Yeah, its great, but the type of focus employed could be disscussed. Interpretations of cultural changes as a result of genomic changes is also simplistic. the relation between genetic mutations and cultural chages is a bidirectional process and not unidirectional¡
what a nice silogism¡ in Spain we use for childs the question "what is before; the egs or the hen? every one could image that clearly the hen... here it is. biologist and archaeologist (humanist') were divirced long time ago. If we asume this ideas biology has nothing to do against fisics, so tecnology is not a matter of culture, evolution nor biology but phisics (even biochemistry).
The big question in philosophy of technology is about the essence of technology. Lacking a unanimous definition of the term technology.
According to the epistemological theory of Jean Piaget, the knowledge is constructed by the subject, from interactions with the objects over time, knowledge cannot be conceived as something preordained, nor in the internal structures of the subject and not in pre-existing characteristics of the object and is, therefore, a synthesis of epistemological theories advocated empiricism and apriorism, which claim that knowledge comes, respectively, of the fruit of the experience of the objects (empiricism) or the result of innate programming preformed on the subject (priori). (PIAGET, 1976)
The technology is a result of the design process, but, once conceived passes influence the human existence, physics, genetics and that has been epistemologically.
Marcelo has unnecessarily complicated the definition of technology. It can simply be defined as "Transformation of resources in Usable Objects and/ or prevailing situations in more favorable situations to enhance capacity and efficiency in performing various activities." This is an outcome of human capability.
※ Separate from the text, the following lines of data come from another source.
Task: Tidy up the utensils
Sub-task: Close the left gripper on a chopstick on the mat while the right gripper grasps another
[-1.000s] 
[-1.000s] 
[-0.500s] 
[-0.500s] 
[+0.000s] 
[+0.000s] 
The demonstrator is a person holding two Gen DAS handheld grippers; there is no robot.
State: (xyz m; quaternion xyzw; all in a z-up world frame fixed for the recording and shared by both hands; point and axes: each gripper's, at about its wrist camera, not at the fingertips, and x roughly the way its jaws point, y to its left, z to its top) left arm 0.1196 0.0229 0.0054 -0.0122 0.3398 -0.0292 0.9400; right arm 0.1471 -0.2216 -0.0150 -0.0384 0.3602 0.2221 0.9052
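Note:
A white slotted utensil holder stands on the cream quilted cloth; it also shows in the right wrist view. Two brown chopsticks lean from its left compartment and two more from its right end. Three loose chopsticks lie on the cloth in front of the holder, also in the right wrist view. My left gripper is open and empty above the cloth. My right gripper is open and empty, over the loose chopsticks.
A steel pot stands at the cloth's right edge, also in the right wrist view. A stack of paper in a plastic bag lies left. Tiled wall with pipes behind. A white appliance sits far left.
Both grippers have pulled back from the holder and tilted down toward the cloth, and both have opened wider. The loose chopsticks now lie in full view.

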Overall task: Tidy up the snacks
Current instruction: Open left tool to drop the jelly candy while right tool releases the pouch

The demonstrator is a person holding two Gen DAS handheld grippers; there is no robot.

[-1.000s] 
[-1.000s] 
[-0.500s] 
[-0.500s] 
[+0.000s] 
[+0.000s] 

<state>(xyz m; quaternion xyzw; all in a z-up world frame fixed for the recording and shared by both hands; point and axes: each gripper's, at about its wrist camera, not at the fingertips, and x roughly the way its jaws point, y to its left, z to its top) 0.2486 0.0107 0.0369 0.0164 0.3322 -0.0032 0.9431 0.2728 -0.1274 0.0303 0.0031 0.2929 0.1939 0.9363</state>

More the evolution of capability more is the development in technology. Not vice-versa.
Mukundo, guess its definition good. But, I guess the Javier also is right. The man creates technology, but the technology influences the man, as well as social relations, the environment and genetics.
The more simple analysis is to do it diachronic analysis... Take as corpus two or four decades in an specific technology issue and determinate a place (schools or universities and a range of students in two countries) and follow the changes. The results are going to show you specific factors that you can use for your own conclusions in the way Marcelo Monteiro wrote.
Dear Marcelo, I agree it is bi-directional. But the development of Technology as a result of human intellectual level, evolved, is in positive direction as the development is "Need-based" Other way is little different. Available technology does not develop the human level, it rather influences. Many a times negatively. There is no need yet merely because something is available and as one can afford it man starts adopting to certain technological advancements and carries a misconception that this has become a part of life. e.g. Coca Cola, fashions, playful gadgets like video games etc.
The development of Technology with human efforts is welcome (Unless there are malign intentions) But influence of technology (particularly negative and destructive) must be controlled.
sorry if I seem to be excesively "relativist".... what is good or bad is something that the society must define... There are several examples in the anthropological record. For me is not valid to compare the effect of fire (f.e) in the evolution process to the Coca cola... yo always have pepsi
I think there is not much to discuss as every body, including myself, has agreed that the relation between evolution or development and technology is bi-lateral. People may go adding with examples and arguments regarding more or less impact this way or that way. STILL THE CONCLUSION PREVAILS.
Technology made an essential contribution to the evolution of human intelligence. The reason is that tool use, and more so tool invention and tool manufacturing, require a certain intelligence that is not required without technology. One suggestion: The evolution of larger brains from Homo erectus via H. heidelbergensis to modern humans was driven by the first use of fire. You need to be smart enough to keep a fire burning. This means that only those hominid groups that were bright enough could manage the use of fire. Fire meant cooking, which meant more efficient extraction of energy from food, which meant better nutrition for women, which meant shorter birth intervals and more babies. Because of this end result (more babies), the use of fire put selective pressure on the biological evolution of intelligence. Because making the brain bigger is one way to raise intelligence (though with bad obstetric side effects), that's one thing that happened. Today the individual-level correlation between brain size and IQ is about 0.4.
In philosophical term, human evolution compared as subjective and technology as objective. Technology is a part of culture, which we invent and use for adapting with nature and this is one of the causes of human evolution. The relation is like climbing on a hill, at first make steps and then climb up. Technology influence human subject to find out the best way to go further using and upgrading existing technology.
Indeed Leonardo, i've been studying this topic keeping in mind the theories of Gilbert Simondon on transduction. We can find this idea of co-evolution between man and technology in the book from Leroi-Ghouran "Le Geste et la Parole", which i invite you to read if you understand french.
Yes, I know Leroi Ghouran. In fact, the theory of Simondon has many similarities with the idea of Leroi-Ghouran but there are also some important differences .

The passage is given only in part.